This season on Restoration Radio we had an episode on relocation. I think the episode did a good job of offering different perspectives, and featured guests who had all relocated for the Mass and a parish. I don't wish to rehash that episode (take a listen when you have some time) but I would like to restate why I think it's important to be involved in building something or to move to where something is built. A break-even, Father-only-comes-once-a-week/month/quarter/year is not a tenable long-term solution.
There is an implication here that I am willing to accept and address: some clergy are very accommodating - perhaps maybe too accommodating. They may visit a "congregation" of 5-10 people who pay for the travel but aren't doing any outreach to grow the community. They've found a priest who is willing to come to them (phew!) so they perhaps don't look down the road to see that this isn't a long-term (not even a medium-term) solution.
Let me re-ask the question that begs the premise of my argument: "Are you happy with your level of access to the Mass and Sacraments?" If the answer is yes, then this article is not for you. If the answer is no, then the follow-up question must be: "Well what are you going to do about it?"
I imagine that if you are reading my words that you have access to the Internet, which if you do means you are in a first or a second world country, so relocation is not out of the question for you. You may find a job or start a business in your new locale.
Why relocate? Two reasons:
1. It is not good for man to be alone. While it is true that some people are called to be hermits, the vast majority of us are not, and we should, whenever possible, restore the centrality of our local church to our daily lives. (It is fascinating that even today in the shadow of what was once Catholic Vienna there is still at the dead center of the Metro system the Stephansdom. Its shape is so iconic that some subway maps don't even name it.) We need help. We need Catholic friends. We need Catholic playmates for our children, nieces, and nephews. We need to not feel so alone all the time.
2. We can work and pray together. I'm not advocating for a little village - those projects have failed repeatedly. I'm just advocating for being physically/geographically close to your parish so that you can hear Mass, join in a Rosary, go to regular Confession (the "preventative maintenance" type), attend Sunday Vespers, attend Wednesday or Friday devotions, attend men's or women's group meetings, etc. Apart from initiatives undertaken regarding the Faith, opportunities to work together on other fronts present themselves. While I have a number of well-known issues with the SSPX, I am consistently edified by the Catholic businesses in St. Mary's, Kansas that take care to not just employ parishioners, but often base pay on the number of children each breadwinner supports. That's awesome.

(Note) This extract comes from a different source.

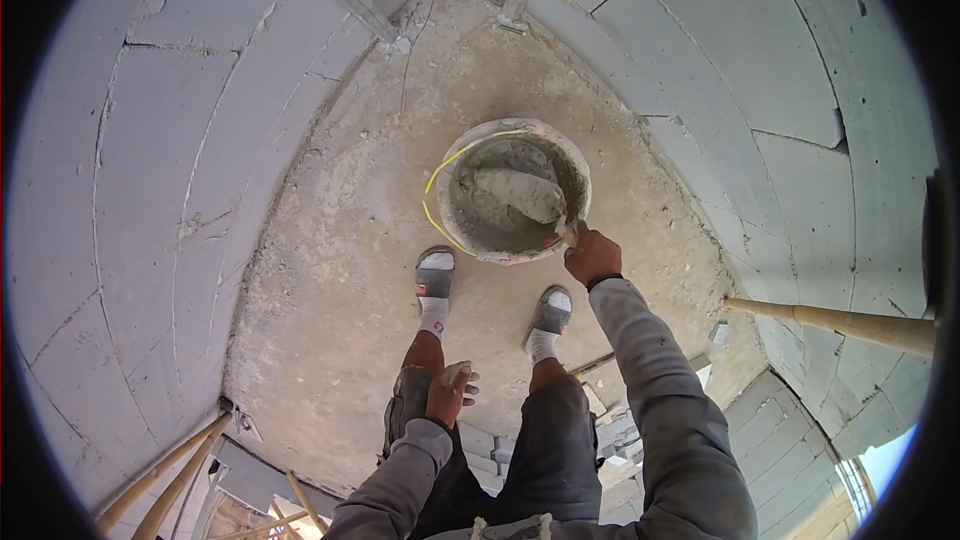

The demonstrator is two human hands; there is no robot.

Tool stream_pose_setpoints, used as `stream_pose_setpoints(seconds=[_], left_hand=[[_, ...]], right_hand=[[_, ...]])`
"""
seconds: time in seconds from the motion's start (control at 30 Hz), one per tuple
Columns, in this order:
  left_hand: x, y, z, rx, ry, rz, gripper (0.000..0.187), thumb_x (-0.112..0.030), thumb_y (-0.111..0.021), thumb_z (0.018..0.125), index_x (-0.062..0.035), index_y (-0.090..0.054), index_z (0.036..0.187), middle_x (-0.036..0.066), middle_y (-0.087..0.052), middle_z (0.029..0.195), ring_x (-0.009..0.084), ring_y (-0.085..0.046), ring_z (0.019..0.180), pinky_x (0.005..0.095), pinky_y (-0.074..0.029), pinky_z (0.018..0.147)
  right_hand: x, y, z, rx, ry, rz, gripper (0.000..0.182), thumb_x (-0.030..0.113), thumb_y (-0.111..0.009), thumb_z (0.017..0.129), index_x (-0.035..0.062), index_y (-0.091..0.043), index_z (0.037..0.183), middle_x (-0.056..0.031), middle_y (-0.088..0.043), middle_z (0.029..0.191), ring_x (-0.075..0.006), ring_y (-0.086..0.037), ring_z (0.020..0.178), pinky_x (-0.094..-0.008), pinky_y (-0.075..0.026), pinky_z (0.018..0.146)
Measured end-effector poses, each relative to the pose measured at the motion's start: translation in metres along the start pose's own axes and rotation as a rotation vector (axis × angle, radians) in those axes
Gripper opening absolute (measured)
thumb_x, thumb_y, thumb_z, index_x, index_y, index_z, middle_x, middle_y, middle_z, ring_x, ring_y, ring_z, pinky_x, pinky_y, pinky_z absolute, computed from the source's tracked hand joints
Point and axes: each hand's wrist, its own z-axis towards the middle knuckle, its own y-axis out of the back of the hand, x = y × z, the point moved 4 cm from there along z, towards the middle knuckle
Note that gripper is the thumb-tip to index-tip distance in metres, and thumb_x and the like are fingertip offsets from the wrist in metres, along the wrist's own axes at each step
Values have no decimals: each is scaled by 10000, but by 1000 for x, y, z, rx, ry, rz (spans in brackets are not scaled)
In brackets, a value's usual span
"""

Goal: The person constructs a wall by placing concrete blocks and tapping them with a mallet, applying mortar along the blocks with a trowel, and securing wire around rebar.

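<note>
My right hand (594, 256) is closed around the handle of a trowel (567, 231) at the near right rim of a round tub (447, 222). Wet grey mortar (490, 230) fills the tub's lower part, and a heaped lump of it (525, 194) hides most of the trowel's blade. A yellow cord or handle (432, 183) curves around the tub's left side. My left hand (452, 395) hangs near my left knee, its fingers loosely bent and apart, with nothing visible in it.
Pale block walls (200, 120) rise on both sides and narrow toward the far end. My sandalled feet stand on the dusty concrete floor (340, 270) just short of the tub. A wooden pole (840, 325) leans at the right; more poles (165, 475) stand lower left.
</note>
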Motion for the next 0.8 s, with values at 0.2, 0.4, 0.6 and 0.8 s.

My favorite Bishop Williamson sermon is "Life is Short, Eternity is Long" and at a certain point in the sermon he repeats it like a mantra. It has become one for me as well - a variation on a pious ejaculation - which reminds me that on my deathbed my regrets will not be sights missed, experiences not had, or foods not tasted, but rather, Masses missed, Rosaries not said, Vespers not sung, and the unheard melodies and laughter and song in the company of Catholic friends who believe and practice as I do, yet continue to strive to do better all the time and are never "satisfied" with their sanctity (or lack thereof).
Being alone and Traditional Catholic is by no means easy, but it certainly provides the warm comfort of not having to change or risk anything.
Any major decision on such a matter must begin first in prayer. "Lord, what wilt Thou have me do?" Observe what happens in your prayers in this matter (I recommend a prayer journal if you are not already using one) and consult with clergy who you trust and who know you. Once you've discerned that a move is right for you, that's when you can roll out a map and start looking at the practical side of things.
Do not allow complacency to allow you to settle for good when you can strive for great.
Afterword: This article was inspired by a fellow anglo and co-parishioner here in Paris. He made the case over breakfast one day after Mass, after hearing a passionate apologia for Relocation, that those who do not have regular access to Mass might consider a pilgrimage to a place - maybe for Holy Week - that does have regular Mass as not only a way to satisfy one's Easter Duty, but to have a "vacation" that matters.